Only the lines of the data holding the string "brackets" need to be returned.

[Dataset content — start]

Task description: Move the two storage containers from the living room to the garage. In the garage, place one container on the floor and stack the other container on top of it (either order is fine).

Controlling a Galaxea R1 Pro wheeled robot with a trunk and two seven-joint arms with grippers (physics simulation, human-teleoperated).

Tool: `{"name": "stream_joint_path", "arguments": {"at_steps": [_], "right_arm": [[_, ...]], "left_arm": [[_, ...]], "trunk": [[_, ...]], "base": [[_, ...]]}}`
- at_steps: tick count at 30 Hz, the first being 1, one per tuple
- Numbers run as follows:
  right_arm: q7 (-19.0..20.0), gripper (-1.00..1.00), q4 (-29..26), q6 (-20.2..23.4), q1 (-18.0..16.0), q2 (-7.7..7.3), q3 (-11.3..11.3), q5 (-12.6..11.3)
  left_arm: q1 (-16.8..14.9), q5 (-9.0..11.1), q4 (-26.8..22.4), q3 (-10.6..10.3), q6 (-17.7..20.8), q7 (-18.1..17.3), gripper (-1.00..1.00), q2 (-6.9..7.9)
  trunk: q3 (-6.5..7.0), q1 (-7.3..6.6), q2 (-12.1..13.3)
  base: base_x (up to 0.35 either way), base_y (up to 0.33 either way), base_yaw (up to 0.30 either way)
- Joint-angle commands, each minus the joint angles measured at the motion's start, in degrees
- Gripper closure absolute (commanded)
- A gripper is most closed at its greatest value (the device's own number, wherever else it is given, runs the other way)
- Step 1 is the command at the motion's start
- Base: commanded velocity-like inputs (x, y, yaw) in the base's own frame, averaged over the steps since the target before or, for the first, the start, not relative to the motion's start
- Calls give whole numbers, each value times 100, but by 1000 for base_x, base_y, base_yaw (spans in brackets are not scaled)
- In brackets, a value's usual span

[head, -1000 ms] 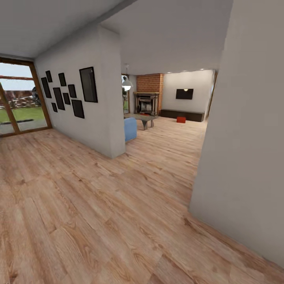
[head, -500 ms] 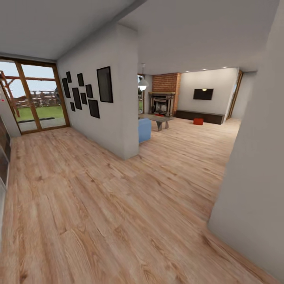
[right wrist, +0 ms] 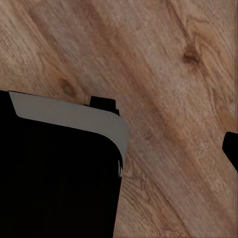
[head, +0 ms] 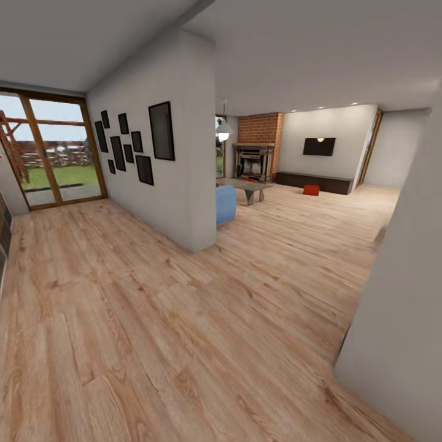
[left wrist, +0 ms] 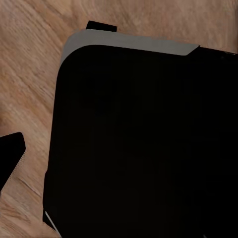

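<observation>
Head view. Wood plank floor (head: 153,319), running from the robot to the far room. White dividing wall (head: 178,153) hung with black picture frames (head: 161,131). Glazed patio door (head: 52,150) to one side. Far room: brick column (head: 261,127), fireplace (head: 252,161), wall TV (head: 319,146), pendant lamp (head: 223,130), blue sofa end (head: 225,204), low table (head: 248,186). One storage container (head: 311,189), orange-red, on the planks before the long dark low cabinet (head: 313,181), well ahead of the robot; long axis too small to tell.

Left wrist view. Dark rounded body of the robot (left wrist: 144,144) with pale edge, over planks. Jaw state cannot be told.

Right wrist view. Same dark body (right wrist: 54,178) over planks (right wrist: 163,74). Jaw state cannot be told.

Judgement: the container lies well ahead of both arms and somewhat toward the right arm's side, out of reach; the approach drive comes first.
</observation>
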Motion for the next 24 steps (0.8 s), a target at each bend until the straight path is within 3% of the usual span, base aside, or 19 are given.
{"name": "stream_joint_path", "arguments": {"at_steps": [1, 24], "right_arm": [[-19, -100, 17, -29, -7, 2, 41, -5], [-27, -100, 17, -41, -7, 2, 54, 18]], "left_arm": [[0, 46, -13, 5, 35, 0, -100, 0], [0, 46, -8, -2, 35, 0, -100, -3]], "trunk": [[-6, 3, -3], [-6, 3, -3]], "base": [[322, 0, 0], [322, 0, 0]]}}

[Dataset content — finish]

Written answer:
- Calls give whole numbers, each value times 100, but by 1000 for base_x, base_y, base_yaw (spans in brackets are not scaled)
- In brackets, a value's usual span

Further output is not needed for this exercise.